_WHAT YOU ARE ASKED TO DO_. Whenever a line in the records below holds the string "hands", copy it out.

_RECORDS SUPPLIED_.
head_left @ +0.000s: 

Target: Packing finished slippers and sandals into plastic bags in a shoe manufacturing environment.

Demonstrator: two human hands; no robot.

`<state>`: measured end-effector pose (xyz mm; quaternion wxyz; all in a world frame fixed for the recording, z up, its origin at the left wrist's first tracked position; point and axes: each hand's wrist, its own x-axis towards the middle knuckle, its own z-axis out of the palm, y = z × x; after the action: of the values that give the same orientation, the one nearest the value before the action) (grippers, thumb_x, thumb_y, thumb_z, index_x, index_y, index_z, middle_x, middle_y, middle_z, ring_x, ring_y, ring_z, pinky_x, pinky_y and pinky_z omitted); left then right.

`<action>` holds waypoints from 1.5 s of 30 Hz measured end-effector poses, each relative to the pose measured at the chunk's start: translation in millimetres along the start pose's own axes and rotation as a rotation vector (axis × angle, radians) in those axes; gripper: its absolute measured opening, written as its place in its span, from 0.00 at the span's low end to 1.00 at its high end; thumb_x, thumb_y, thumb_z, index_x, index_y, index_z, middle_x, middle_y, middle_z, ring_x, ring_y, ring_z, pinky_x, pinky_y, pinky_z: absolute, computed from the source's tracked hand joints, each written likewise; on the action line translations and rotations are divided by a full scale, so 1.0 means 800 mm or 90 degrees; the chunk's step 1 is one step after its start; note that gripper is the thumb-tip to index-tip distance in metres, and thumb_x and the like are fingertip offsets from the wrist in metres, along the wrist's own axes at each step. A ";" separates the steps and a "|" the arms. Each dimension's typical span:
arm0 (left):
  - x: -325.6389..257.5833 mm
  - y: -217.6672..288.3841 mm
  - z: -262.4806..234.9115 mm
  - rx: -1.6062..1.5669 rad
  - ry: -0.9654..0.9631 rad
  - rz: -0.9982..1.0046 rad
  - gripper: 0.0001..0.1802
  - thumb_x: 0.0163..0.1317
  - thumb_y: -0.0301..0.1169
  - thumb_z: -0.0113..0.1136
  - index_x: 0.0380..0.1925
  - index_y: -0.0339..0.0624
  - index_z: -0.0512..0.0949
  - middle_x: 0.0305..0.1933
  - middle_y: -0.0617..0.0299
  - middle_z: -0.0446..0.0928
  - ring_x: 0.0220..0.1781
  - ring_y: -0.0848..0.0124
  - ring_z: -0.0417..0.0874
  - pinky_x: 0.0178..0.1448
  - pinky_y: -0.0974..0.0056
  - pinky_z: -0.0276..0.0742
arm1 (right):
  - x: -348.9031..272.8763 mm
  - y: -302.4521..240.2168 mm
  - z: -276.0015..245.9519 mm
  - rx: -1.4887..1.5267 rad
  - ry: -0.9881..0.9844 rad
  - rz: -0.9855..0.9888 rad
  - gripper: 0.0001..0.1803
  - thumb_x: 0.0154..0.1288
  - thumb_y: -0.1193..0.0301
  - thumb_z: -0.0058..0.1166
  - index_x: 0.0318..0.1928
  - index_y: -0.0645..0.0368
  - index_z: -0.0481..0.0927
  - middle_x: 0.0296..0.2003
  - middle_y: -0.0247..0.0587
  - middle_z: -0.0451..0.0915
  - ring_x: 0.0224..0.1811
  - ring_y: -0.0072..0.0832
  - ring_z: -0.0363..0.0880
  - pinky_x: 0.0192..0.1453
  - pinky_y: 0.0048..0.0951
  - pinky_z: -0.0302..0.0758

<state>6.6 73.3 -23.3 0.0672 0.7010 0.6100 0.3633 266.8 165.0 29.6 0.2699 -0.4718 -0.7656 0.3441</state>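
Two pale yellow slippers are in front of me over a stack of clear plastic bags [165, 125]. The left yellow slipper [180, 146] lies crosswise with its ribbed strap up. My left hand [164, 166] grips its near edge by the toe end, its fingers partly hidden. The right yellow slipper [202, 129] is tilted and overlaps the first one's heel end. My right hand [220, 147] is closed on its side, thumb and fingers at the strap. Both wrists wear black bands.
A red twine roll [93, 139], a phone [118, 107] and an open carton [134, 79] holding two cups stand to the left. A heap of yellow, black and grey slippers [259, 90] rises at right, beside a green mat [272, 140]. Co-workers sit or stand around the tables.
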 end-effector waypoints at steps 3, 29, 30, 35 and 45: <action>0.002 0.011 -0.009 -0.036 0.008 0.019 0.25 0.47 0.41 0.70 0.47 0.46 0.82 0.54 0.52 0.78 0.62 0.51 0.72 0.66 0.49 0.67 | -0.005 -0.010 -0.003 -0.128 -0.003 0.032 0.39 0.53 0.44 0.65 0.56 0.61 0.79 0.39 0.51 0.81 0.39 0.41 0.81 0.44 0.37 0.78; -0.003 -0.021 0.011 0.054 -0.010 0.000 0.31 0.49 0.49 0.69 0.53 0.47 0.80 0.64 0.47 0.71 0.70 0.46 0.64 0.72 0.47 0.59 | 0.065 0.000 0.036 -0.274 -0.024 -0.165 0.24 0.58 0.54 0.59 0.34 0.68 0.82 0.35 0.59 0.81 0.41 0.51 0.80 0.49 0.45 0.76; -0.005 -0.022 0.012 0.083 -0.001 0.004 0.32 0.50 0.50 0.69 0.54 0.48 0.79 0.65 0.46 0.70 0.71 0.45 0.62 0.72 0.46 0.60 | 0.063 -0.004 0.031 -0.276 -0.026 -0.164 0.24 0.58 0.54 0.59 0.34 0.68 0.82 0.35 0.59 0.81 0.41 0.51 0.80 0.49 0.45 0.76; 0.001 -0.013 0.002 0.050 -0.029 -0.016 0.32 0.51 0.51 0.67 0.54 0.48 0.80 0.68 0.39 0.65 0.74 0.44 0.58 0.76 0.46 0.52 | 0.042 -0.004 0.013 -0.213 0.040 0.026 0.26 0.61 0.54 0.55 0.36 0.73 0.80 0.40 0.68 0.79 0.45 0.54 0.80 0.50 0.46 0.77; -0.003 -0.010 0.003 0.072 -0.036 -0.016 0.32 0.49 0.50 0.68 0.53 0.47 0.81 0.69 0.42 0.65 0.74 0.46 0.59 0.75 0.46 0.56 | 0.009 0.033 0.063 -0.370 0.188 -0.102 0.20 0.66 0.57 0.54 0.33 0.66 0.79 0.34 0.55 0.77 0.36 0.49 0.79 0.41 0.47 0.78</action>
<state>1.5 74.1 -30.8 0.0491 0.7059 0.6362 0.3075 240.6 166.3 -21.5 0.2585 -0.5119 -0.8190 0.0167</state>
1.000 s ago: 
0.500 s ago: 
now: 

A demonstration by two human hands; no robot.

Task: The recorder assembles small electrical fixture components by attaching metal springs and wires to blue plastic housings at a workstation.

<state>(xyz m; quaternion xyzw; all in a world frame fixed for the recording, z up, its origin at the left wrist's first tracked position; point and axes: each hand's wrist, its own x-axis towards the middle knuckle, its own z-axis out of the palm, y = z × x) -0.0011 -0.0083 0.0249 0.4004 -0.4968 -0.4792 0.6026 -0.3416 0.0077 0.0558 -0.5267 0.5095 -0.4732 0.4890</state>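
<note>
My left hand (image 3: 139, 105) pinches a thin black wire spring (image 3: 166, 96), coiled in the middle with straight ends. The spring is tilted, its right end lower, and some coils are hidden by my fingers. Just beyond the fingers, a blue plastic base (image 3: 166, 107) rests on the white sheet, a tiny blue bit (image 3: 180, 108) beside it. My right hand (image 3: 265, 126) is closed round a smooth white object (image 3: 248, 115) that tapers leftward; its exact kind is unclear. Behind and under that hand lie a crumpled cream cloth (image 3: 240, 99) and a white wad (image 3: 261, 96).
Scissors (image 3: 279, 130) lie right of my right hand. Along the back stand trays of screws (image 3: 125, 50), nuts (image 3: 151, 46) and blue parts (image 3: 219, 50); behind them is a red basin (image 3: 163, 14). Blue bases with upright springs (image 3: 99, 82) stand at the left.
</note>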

_SOLUTION FOR THIS PROBLEM_.
Demonstrator: two human hands; no robot.
A demonstration by two human hands; no robot.

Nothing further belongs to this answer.